**DESCRIPTION OF THE TASK:**
Reproduce all the data, character for character.

......

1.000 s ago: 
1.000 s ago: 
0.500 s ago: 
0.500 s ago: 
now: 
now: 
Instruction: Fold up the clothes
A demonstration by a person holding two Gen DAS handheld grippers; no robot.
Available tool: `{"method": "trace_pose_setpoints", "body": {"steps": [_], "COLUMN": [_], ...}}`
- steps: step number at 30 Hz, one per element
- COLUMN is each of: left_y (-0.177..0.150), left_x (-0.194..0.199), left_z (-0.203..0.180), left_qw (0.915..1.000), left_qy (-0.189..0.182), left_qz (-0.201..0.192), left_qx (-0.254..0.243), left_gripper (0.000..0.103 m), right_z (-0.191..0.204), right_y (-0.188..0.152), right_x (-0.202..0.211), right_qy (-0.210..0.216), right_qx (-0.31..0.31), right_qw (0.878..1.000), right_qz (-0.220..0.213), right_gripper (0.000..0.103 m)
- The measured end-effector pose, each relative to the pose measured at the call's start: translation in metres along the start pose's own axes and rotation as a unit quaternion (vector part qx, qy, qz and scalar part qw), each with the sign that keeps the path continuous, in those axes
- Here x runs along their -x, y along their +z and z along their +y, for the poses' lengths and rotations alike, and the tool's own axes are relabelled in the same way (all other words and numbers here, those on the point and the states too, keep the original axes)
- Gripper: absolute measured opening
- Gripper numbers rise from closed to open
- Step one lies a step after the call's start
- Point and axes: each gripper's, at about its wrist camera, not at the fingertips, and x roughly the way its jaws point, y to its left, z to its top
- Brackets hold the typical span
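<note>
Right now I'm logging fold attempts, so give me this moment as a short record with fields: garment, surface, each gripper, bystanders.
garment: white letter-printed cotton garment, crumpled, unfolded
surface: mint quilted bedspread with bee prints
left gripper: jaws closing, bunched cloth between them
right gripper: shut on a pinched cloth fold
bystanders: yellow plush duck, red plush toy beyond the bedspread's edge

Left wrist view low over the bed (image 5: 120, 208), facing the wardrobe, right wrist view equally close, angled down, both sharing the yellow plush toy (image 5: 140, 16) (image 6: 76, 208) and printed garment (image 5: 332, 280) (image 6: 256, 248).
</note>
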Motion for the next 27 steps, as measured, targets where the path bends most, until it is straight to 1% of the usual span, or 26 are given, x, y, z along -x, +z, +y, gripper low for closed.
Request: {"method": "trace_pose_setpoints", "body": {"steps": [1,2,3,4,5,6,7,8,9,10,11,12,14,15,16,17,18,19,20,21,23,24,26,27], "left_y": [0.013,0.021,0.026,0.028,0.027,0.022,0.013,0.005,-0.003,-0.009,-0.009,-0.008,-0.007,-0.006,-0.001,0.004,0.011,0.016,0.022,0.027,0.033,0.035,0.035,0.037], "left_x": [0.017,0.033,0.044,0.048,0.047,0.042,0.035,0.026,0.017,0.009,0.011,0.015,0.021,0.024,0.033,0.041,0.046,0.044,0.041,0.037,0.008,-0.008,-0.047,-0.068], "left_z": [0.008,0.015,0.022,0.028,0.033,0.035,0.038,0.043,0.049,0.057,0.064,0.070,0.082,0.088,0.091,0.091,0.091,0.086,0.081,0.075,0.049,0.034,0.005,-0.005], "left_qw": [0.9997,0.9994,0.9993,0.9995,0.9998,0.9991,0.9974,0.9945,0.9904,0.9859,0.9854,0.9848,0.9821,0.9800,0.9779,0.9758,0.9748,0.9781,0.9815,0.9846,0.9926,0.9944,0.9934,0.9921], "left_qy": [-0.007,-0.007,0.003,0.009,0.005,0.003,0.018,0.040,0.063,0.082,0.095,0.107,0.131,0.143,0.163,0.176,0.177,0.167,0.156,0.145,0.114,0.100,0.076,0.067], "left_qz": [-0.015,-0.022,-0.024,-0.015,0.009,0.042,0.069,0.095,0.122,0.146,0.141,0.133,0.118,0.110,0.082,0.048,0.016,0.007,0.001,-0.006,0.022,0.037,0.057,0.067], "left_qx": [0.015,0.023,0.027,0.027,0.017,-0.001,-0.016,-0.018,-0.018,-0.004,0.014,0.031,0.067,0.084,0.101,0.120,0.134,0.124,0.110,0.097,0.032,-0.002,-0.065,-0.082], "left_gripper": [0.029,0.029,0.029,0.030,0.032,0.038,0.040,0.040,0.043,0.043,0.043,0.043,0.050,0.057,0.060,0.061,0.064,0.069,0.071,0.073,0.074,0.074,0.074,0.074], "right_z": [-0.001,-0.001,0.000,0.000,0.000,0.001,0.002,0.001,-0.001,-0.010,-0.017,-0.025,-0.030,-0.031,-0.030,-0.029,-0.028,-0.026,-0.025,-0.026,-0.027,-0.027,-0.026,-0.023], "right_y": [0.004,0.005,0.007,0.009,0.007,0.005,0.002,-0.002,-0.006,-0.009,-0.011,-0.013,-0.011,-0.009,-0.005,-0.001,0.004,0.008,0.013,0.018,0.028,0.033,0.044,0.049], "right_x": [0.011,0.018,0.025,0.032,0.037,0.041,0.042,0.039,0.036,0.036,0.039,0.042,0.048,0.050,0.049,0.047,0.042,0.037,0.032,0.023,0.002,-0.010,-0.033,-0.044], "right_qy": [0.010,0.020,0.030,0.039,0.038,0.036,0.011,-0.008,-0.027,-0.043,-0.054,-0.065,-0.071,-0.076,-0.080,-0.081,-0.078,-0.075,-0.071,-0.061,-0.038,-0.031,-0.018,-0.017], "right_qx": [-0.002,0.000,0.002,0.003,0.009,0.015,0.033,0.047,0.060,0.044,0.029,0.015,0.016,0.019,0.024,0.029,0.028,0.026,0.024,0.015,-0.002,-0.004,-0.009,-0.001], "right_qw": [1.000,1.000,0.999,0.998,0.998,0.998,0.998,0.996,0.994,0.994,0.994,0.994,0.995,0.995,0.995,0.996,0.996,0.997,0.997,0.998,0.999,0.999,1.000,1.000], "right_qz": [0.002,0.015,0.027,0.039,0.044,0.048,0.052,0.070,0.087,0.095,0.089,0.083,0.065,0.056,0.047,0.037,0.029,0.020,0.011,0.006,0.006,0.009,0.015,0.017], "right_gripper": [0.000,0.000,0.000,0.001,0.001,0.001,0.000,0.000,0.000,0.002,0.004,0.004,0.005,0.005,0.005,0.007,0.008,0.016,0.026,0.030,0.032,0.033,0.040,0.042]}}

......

**OUTPUT BELOW:**
1.000 s ago: 
1.000 s ago: 
0.500 s ago: 
0.500 s ago: 
now: 
now: 
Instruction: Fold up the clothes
A demonstration by a person holding two Gen DAS handheld grippers; no robot.
Available tool: `{"method": "trace_pose_setpoints", "body": {"steps": [_], "COLUMN": [_], ...}}`
- steps: step number at 30 Hz, one per element
- COLUMN is each of: left_y (-0.177..0.150), left_x (-0.194..0.199), left_z (-0.203..0.180), left_qw (0.915..1.000), left_qy (-0.189..0.182), left_qz (-0.201..0.192), left_qx (-0.254..0.243), left_gripper (0.000..0.103 m), right_z (-0.191..0.204), right_y (-0.188..0.152), right_x (-0.202..0.211), right_qy (-0.210..0.216), right_qx (-0.31..0.31), right_qw (0.878..1.000), right_qz (-0.220..0.213), right_gripper (0.000..0.103 m)
- The measured end-effector pose, each relative to the pose measured at the call's start: translation in metres along the start pose's own axes and rotation as a unit quaternion (vector part qx, qy, qz and scalar part qw), each with the sign that keeps the path continuous, in those axes
- Here x runs along their -x, y along their +z and z along their +y, for the poses' lengths and rotations alike, and the tool's own axes are relabelled in the same way (all other words and numbers here, those on the point and the states too, keep the original axes)
- Gripper: absolute measured opening
- Gripper numbers rise from closed to open
- Step one lies a step after the call's start
- Point and axes: each gripper's, at about its wrist camera, not at the fingertips, and x roughly the way its jaws point, y to its left, z to its top
- Brackets hold the typical span
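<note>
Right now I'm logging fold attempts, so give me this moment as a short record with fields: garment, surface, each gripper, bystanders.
garment: white letter-printed cotton garment, crumpled, unfolded
surface: mint quilted bedspread with bee prints
left gripper: jaws closing, bunched cloth between them
right gripper: shut on a pinched cloth fold
bystanders: yellow plush duck, red plush toy beyond the bedspread's edge

Left wrist view low over the bed (image 5: 120, 208), facing the wardrobe, right wrist view equally close, angled down, both sharing the yellow plush toy (image 5: 140, 16) (image 6: 76, 208) and printed garment (image 5: 332, 280) (image 6: 256, 248).
</note>
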Motion for the next 27 steps, as measured, targets where the path bends most, until it is straight to 1% of the usual span, or 26 are given, x, y, z along -x, +z, +y, gripper low for closed.
Request: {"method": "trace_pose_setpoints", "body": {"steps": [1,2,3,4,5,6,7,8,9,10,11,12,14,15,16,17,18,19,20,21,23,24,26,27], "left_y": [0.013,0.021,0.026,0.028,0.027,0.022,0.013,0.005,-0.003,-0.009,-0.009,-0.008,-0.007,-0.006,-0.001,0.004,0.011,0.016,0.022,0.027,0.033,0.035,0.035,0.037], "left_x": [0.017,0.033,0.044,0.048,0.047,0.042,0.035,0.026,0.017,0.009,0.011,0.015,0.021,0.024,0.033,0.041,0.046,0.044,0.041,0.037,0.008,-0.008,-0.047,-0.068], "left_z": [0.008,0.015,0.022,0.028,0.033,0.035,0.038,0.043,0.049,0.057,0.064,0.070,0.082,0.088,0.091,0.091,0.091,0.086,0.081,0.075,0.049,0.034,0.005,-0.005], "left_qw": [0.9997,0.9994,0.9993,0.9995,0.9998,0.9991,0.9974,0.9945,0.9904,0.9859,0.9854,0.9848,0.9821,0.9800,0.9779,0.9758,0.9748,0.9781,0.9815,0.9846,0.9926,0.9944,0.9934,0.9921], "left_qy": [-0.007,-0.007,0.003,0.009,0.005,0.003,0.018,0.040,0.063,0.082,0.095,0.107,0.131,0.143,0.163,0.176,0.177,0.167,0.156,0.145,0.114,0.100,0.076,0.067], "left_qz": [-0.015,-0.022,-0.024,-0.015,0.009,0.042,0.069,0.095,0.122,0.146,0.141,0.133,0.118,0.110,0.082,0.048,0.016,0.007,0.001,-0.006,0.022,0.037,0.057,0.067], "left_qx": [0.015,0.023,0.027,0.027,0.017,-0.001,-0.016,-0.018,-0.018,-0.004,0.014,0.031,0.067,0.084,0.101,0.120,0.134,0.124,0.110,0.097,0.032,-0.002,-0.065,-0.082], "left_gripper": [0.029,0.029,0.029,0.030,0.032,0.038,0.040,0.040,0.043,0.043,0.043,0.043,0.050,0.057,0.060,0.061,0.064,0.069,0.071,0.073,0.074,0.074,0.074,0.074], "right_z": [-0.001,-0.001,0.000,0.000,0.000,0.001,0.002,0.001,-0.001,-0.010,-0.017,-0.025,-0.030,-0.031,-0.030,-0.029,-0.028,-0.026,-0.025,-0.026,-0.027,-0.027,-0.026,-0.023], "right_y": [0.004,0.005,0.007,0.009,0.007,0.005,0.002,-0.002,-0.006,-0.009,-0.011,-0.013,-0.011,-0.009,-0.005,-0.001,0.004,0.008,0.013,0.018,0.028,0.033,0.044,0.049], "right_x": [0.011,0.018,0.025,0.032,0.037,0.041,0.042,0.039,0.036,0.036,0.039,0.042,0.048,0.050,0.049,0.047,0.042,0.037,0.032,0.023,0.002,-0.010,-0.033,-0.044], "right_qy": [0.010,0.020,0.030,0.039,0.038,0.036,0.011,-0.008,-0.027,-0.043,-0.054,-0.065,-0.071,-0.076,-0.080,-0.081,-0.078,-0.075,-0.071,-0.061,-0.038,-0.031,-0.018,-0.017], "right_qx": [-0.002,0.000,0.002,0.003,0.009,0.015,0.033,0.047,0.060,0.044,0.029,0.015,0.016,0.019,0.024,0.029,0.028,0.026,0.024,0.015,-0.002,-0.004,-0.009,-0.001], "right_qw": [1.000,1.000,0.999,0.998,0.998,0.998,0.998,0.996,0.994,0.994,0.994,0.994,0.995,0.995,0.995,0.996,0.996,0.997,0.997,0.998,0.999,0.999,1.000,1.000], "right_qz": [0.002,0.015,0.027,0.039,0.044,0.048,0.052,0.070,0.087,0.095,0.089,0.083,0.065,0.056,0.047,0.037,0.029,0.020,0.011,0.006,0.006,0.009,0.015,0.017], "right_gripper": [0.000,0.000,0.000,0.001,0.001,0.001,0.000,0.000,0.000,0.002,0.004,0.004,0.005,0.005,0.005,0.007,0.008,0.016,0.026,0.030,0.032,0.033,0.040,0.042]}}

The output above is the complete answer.